München (dpa/tmn) - Für viele gehört es fest ins Gewürzregal: Paprikapulver. Darin steckt aber nicht die Paprika, die man sich auch in den Salat schnippelt. Laut der Verbraucherzentrale Bayern wird Paprikapulver aus Gewürz-Paprika hergestellt.

Ob im Eintopf oder auf dem Brot

Deren Schoten werden getrocknet und gemahlen. Bei geräuchertem Paprikapulver mit einem Kniff: Hier bekommt die Paprika vor dem Mahlen eine ordentliche Portion Rauch ab.

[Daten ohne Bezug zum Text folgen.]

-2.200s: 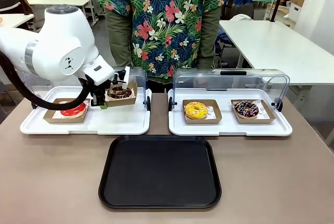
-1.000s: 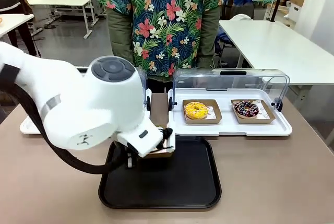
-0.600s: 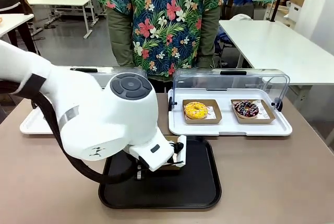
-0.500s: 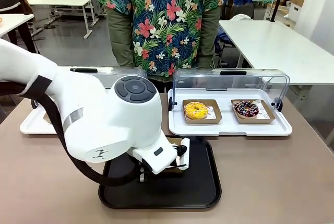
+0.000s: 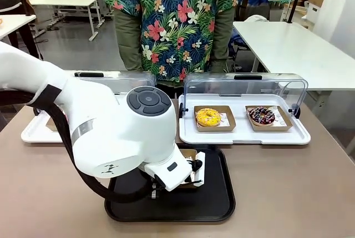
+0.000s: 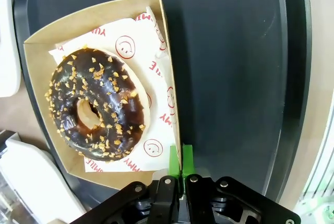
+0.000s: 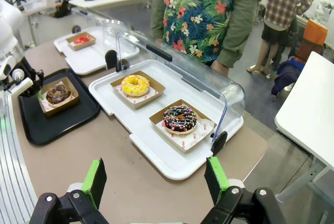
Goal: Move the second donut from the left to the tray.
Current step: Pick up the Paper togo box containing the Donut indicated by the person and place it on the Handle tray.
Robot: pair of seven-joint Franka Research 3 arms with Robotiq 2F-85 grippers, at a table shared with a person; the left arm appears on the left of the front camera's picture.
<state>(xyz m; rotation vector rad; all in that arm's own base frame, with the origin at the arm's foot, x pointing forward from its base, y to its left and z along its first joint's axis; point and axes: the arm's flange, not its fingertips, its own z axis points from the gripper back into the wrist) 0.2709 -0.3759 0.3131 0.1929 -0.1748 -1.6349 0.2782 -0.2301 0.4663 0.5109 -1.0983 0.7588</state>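
Observation:
The second donut from the left (image 6: 96, 104) has dark chocolate icing with pale sprinkles and lies on white paper in a brown cardboard holder (image 6: 36, 62). My left gripper (image 6: 180, 159) is shut on the holder's side wall, green pads pressed together. The holder is low over or on the black tray (image 6: 235, 51). In the front view my left arm hides most of the donut. The holder's edge (image 5: 189, 154) and the left gripper (image 5: 195, 172) show over the tray (image 5: 216, 199). In the right wrist view the donut (image 7: 57, 93) is on the tray (image 7: 62, 122), and my right gripper (image 7: 156, 178) is open and holds nothing.
Behind the black tray are two white display trays with raised clear lids. The right one (image 5: 244, 135) holds a yellow donut (image 5: 208, 117) and a dark streaked donut (image 5: 261, 115). The left one (image 5: 33, 132) is largely behind my arm, with a red donut (image 7: 82, 39). A person (image 5: 172, 21) is at the far side.
My left arm carried the chocolate donut in its holder from the left display tray to the black tray, then moved it lower and a little to the right. The grip stayed shut.

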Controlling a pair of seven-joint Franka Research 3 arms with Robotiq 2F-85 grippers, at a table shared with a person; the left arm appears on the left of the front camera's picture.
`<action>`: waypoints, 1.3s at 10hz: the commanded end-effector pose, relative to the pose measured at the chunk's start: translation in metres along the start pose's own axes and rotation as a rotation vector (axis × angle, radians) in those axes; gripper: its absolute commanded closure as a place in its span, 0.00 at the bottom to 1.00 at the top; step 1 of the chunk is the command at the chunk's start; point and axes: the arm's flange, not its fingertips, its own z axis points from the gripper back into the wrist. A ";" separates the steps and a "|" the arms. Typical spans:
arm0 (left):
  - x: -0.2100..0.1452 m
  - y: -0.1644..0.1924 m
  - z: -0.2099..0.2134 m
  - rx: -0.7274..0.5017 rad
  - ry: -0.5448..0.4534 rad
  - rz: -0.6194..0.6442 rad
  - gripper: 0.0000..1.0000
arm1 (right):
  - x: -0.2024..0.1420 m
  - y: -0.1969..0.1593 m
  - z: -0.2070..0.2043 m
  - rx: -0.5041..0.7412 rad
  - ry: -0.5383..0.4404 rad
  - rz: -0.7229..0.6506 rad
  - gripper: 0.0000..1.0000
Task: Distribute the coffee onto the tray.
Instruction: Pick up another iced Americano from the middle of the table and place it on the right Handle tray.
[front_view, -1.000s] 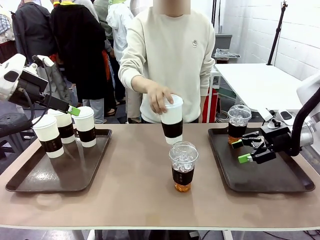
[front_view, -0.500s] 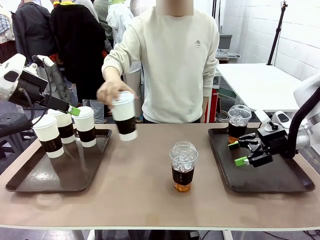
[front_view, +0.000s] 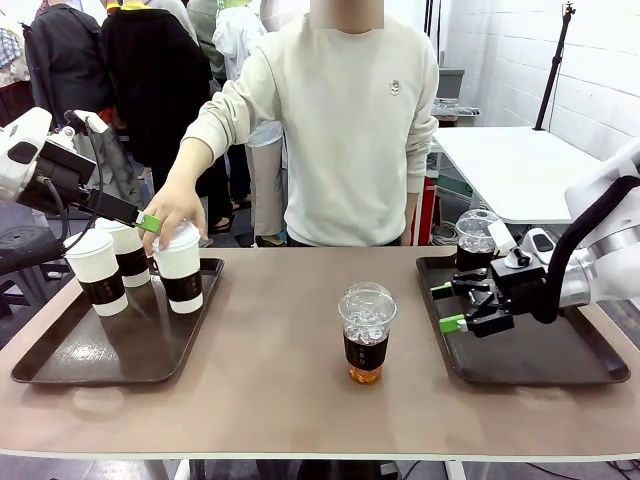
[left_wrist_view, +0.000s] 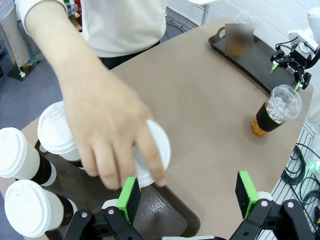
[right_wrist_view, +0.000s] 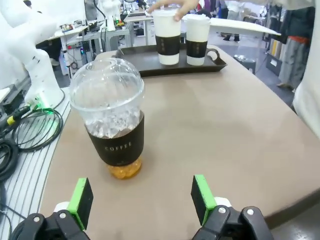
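brown table (front_view: 280, 400) w/ left tray (front_view: 100, 352) & right tray (front_view: 545, 362) (white brick wall (front_view: 600, 60) behind)

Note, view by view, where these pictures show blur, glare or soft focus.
Front view: even light, sharp throughout, only faint shadows on the table. Left wrist view: the person's hand is smeared by motion. Right wrist view: the iced cup is crisp, with bright highlights on its dome lid.
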 end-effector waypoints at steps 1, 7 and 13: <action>0.000 0.000 -0.001 -0.013 -0.007 0.011 0.00 | -0.004 0.003 -0.015 0.006 -0.021 0.014 0.00; 0.000 0.000 -0.001 -0.013 -0.007 0.011 0.00 | 0.000 0.002 -0.013 0.022 -0.005 -0.002 0.00; 0.000 0.000 -0.001 -0.013 -0.007 0.011 0.00 | -0.012 0.012 -0.037 -0.021 -0.054 0.008 0.00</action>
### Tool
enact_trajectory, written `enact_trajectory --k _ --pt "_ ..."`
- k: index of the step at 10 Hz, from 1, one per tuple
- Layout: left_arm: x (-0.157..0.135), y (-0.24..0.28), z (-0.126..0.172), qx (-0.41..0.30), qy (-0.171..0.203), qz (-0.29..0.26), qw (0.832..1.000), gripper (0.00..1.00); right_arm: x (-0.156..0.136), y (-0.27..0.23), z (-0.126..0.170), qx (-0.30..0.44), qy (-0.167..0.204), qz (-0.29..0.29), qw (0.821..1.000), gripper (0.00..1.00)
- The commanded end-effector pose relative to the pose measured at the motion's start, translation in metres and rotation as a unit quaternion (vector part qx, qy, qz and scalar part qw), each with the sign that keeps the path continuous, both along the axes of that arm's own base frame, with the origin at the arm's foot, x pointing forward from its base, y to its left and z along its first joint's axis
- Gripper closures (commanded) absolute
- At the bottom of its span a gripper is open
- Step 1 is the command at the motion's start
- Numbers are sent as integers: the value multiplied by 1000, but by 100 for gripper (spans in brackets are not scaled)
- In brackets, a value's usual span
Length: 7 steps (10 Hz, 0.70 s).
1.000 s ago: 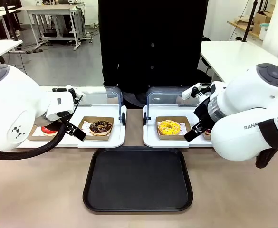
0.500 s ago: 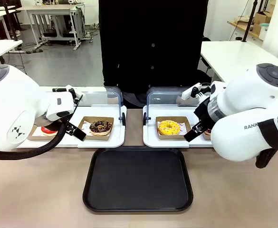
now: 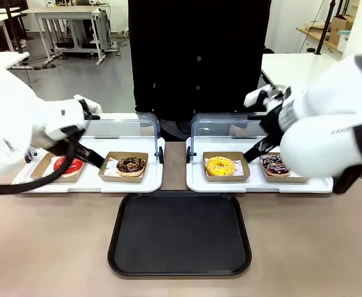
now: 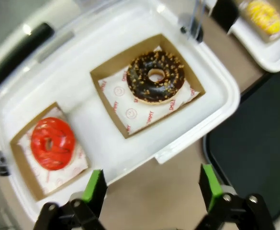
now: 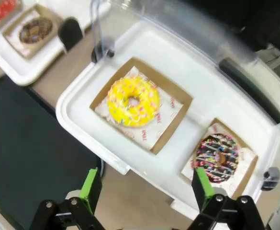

Das Aroma, das durch das Räuchern entsteht, passt laut der Verbraucherzentrale zu Eintöpfen, Brotaufstrichen, Fisch- oder Fleischgerichten. Allerdings dosiert man das Paprikapulver am besten erstmal mit Vorsicht. Laut Verbraucherzentrale passiert es schnell, dass die Rauchnote den Geschmack dominiert.

Zutat von Chorizo

Übrigens: Eines der bekanntesten geräucherten Paprikapulver trägt sogar einen Namen. Pimentón de la Vera darf sich nur Paprikapulver nennen, das in der spanischen Region Extremadura hergestellt und dort über Eichenholz geräuchert wurde.

Gut möglich, dass Sie es schon einmal gegessen haben: Es gibt der spanischen Wurst Chorizo ihren typischen Geschmack.